Video Message

Ms. Arakawa could not make the opening but left us this video message in which she reminisces on her life of art and fashion.

Audio Trailer

Listen to a trailer heroic, deep or podcast

 

Audio Tour

by Stefany Anne Golberg and Morgan Meis

While it is suggested that you listen to the audio tour while in the gallery with the work, Stefany has allowed the tour to be made available here, so that you can download it to your personal music player and come to the gallery ready to experience the art.

download as a podcast: podcast

 

Press Release: Short

In September of 2005 Flux Factory will present Almost Something, a show of subtle, beautiful, and often strange original works that melt into the fabric of the gallery space, which upon first appearance may seem virtually empty. Yet, appearances aren't always to be trusted and Almost Something is never quite what it appears.

Almost Something invites the viewer to wander Flux Factory, and get lost in the imaginations of more than 20 artists including works of painting, installation, performance, video, simple observations, sound, and text. Multiple tour guides by multiple critics have been written to lead one through very different versions of the same show. Upon closer inspection, some projects appear to be in every guide, some in just a few, some in none at all. Offered a variety of perspectives, the viewers are asked to piece together the reality of this show to their own liking. Concerts and film nights will accompany the run of Almost Something, including a performance by Phill Niblock. Curated by the renowned international team of Po & Gonzalez (in collaboration with Flux Factory), Almost Something brings together artists from all over the world --from Queens, NY to Europe and Asia.

 

Press Release: Arty

Art vs. non-Art?

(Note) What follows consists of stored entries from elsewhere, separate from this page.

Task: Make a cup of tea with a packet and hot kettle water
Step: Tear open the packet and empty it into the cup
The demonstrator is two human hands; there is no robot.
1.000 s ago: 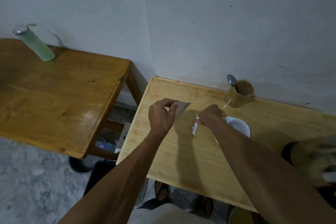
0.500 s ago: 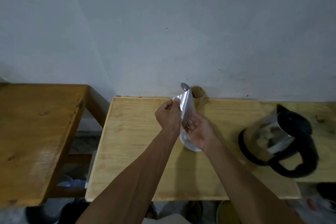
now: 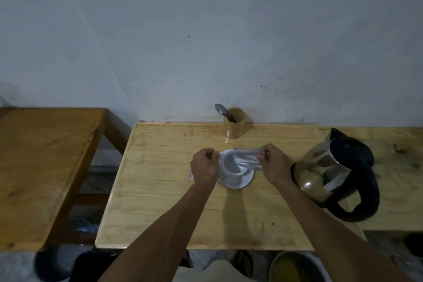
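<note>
Over the cup [image 3: 231, 165], right hand [image 3: 274, 166] apparently tips packet [image 3: 248, 160].

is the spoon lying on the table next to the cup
No, the spoon stands in the wooden holder by the wall, behind the cup.

— Any words, brands or numbers to read here?
— None. The silvery packet [image 3: 248, 160] shows only glare, no print I can make out
— And the kettle [image 3: 329, 171]?
— Its metal body carries reflections, no label or scale that is legible
— The cup [image 3: 231, 167] or the wooden holder [image 3: 235, 127] by the wall?
— Both plain. The wall [image 3: 206, 41] has only small dark specks, not signs, and the table [image 3: 160, 190] shows bare wood grain
</note>
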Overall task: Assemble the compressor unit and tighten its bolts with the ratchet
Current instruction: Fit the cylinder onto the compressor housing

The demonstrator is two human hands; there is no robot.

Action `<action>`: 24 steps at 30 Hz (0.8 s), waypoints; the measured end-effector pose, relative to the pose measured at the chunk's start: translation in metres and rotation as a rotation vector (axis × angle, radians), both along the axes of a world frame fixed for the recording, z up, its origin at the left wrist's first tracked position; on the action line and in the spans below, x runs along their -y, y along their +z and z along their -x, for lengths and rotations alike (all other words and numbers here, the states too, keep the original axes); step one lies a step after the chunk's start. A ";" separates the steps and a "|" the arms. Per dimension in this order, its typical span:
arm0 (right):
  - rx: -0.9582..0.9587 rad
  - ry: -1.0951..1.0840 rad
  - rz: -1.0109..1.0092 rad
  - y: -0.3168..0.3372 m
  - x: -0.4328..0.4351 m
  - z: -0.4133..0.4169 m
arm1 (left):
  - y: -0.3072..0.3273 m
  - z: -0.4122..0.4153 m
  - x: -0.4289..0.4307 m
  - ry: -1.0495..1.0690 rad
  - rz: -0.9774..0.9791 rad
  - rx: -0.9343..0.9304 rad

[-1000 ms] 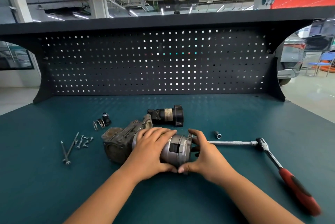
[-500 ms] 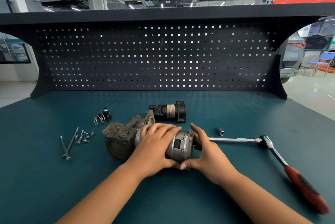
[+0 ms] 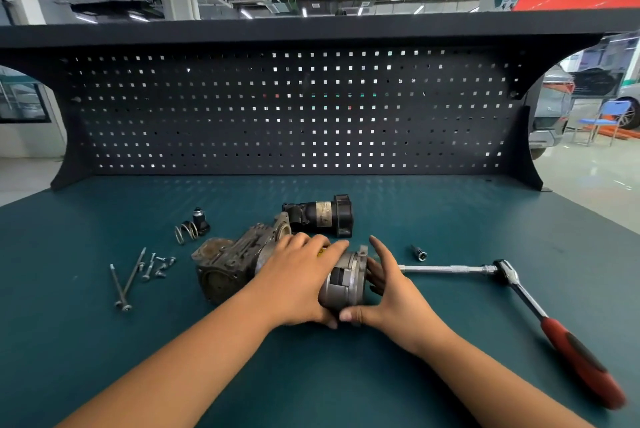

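Observation:
The grimy metal compressor body (image 3: 228, 264) lies on its side on the teal bench, with a silver cylindrical motor section (image 3: 346, 283) against its right end. My left hand (image 3: 298, 278) lies over the top of the cylinder, fingers wrapped across it and thumb underneath. My right hand (image 3: 388, 289) cups the cylinder's right end cap, thumb below, fingers against the face. The ratchet (image 3: 519, 289) with a red handle and long extension bar lies to the right, its bar tip near my right hand. Two long bolts and several short ones (image 3: 142, 275) lie to the left.
A black motor part (image 3: 322, 216) lies behind the compressor. A coil spring (image 3: 185, 233) and a small black cap (image 3: 201, 219) sit at the back left. A loose socket (image 3: 419, 252) rests right of my hands. A dark pegboard wall (image 3: 294, 108) closes the bench's far edge.
Both hands keep their hold on the cylinder. My right fingers have slid a little further over the end cap. The view has shifted slightly.

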State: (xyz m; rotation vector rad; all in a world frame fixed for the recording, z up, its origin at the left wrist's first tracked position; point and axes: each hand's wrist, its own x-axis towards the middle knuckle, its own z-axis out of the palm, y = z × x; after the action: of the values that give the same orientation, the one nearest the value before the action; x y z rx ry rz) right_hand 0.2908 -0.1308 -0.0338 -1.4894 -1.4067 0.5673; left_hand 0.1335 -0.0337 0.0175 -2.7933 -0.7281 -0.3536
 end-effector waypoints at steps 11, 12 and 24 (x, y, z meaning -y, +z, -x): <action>-0.003 0.067 -0.017 0.023 0.012 0.000 | 0.010 -0.002 0.006 -0.006 0.058 0.213; -0.025 0.081 -0.039 0.031 0.015 0.003 | 0.014 -0.002 0.011 -0.004 0.070 0.299; 0.178 -0.037 -0.467 0.143 0.013 0.059 | 0.053 -0.008 0.070 0.152 0.624 1.560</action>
State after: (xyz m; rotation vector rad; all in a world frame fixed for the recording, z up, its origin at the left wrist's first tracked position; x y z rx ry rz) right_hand 0.2322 -0.1440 0.1097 -1.2029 -1.5184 0.0689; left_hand 0.1412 -0.1032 0.0710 -2.3302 -1.4129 -2.7281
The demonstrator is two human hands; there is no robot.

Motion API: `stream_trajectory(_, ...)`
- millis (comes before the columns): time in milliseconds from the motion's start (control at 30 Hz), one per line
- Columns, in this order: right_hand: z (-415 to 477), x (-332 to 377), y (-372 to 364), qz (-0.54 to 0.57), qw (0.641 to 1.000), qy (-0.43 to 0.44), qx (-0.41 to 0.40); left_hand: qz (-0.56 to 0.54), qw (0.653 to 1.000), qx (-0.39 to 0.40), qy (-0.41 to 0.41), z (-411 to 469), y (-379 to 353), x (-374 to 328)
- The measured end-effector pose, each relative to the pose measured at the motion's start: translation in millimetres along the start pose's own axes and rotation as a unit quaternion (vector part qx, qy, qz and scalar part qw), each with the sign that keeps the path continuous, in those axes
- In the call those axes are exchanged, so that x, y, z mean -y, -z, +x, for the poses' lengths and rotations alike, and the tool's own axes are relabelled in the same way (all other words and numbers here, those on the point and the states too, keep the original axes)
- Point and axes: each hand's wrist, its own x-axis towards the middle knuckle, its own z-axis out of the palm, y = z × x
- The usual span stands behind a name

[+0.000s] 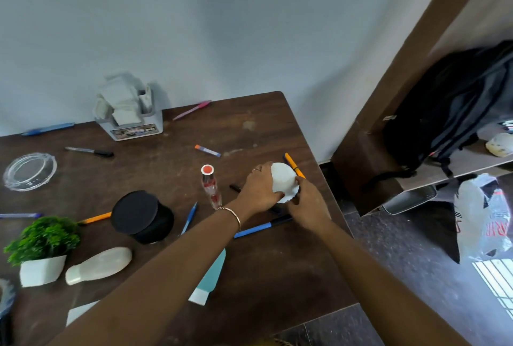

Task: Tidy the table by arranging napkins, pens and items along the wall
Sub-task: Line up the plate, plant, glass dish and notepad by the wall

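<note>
Step in hand: gathering the white napkin [281,179], judged to be folded or rolled before it goes to the wall [222,26].
Napkin position: held just above the table [249,129] near its right edge, well apart from the napkin holder [130,115] at the wall.
Left hand [261,189]: fingers curl round the napkin's left side.
Right hand [309,202]: fingers close on the lower right, scalloped edge; the fingertips are hidden.
Neighbours: orange pen [294,165] just behind the napkin; blue pen [258,230] under the wrists; glass bottle [211,186] lying just left of the left hand.
Advice: keep the grip light so the paper does not crease; square the edges before moving.
Risk: the left forearm could knock the bottle on the way to the holder; lifting clear first seems wise.
</note>
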Motion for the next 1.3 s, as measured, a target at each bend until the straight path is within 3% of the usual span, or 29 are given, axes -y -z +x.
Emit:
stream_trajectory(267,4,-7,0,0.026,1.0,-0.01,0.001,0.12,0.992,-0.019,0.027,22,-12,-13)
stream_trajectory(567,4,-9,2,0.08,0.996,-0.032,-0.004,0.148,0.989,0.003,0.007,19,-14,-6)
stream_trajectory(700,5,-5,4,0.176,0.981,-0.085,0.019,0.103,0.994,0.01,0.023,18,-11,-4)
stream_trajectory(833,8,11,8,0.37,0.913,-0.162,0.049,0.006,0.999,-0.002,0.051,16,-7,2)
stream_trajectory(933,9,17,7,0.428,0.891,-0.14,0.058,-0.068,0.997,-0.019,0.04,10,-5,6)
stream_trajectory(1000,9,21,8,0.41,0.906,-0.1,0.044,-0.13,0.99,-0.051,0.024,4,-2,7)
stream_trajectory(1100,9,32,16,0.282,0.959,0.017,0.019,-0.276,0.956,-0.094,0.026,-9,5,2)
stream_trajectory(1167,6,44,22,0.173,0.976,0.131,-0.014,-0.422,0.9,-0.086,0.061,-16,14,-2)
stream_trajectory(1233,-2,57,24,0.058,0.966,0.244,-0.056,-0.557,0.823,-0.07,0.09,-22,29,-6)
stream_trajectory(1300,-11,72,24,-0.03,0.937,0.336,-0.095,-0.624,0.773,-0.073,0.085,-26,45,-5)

Art vs. Life? Object vs. Idea? From Duchamp's readymades, through Rauchenberg's bed and beer cans, to Jeff Koon's oversized puppies, such has been the background of much art historical debate of the 20th century. But "Art" has always been clearly labeled and separate from the "not Art". First there were thick gilded frames, then (as early as Stieglitz's gallery 291 in the 1910s) careful individual presentation of objects under a spotlight, and today we have the ever present, ever more important and ever longer wall label. For example in 2004, in describing the Whitney Biennial, Arthur Danto wrote:

"...clearly written wall texts, decoding and unmasking, are these days as indispensable as subtitles for films in languages one does not understand." -- Arthur C. Danto "Unnatural Wonders"

The curators, artists and critcs of "Almost Something" at Flux Factory are taking the next step. They are moving the game of Art dialogue and production to that last vestige of authority: the wall label.

The artists have been challenged to present work which could be confused with regular real life objects or would be difficult to identify as "Art" unless you know what you are looking for. They have been asked to deal in the discrete, the second take, and to focus on small surprises. The wall texts so essential to Danto are removed and replaced by numbers. Three critics are serving as "tour guides" providing context for the works in guide books with maps that lead the viewer to the "Art" by matching up the critiques to the small numbers scattered about the gallery.

Three different critics can easily come up with entirely incompatible commentary on a single interesting project, but here the critics have been given the leeway to sometimes omit projects entirely, and even to make projects up. The labels (the context) which are meant to hold the viewer's hand and help him to understand the importance of why one object is "Art" and another similar object "not Art" are leaving the viewer out in the cold. With no reassuring authoritative voice, the viewer has no guarantee that what he is observing is in fact Art, that it is what the artist intended he notice, or even that the artist exists at all.

On the initiative of two curators Emilie Po and Francis Gonzalez, and under the generous auspices of Flux Factory, 20 artists, writers, and critics, have collaborated to create "Almost Something." Musicians, sound artists and performers have been invited to participate on four Saturday nights during the show. A series of short films and feature length movies will be shown on Sunday nights.

The careful viewer, the listener, the cultural voyager who doubts what the authorities have labeled as fit for his enjoyment will find a show bursting with creativity. On the walls, the floor, in the bathroom, in the drinks, in the library, in the guide books, the catalogs and critcal essays prepared especially for this show, at Flux, in the sunset, and the parties: Art is everywhere.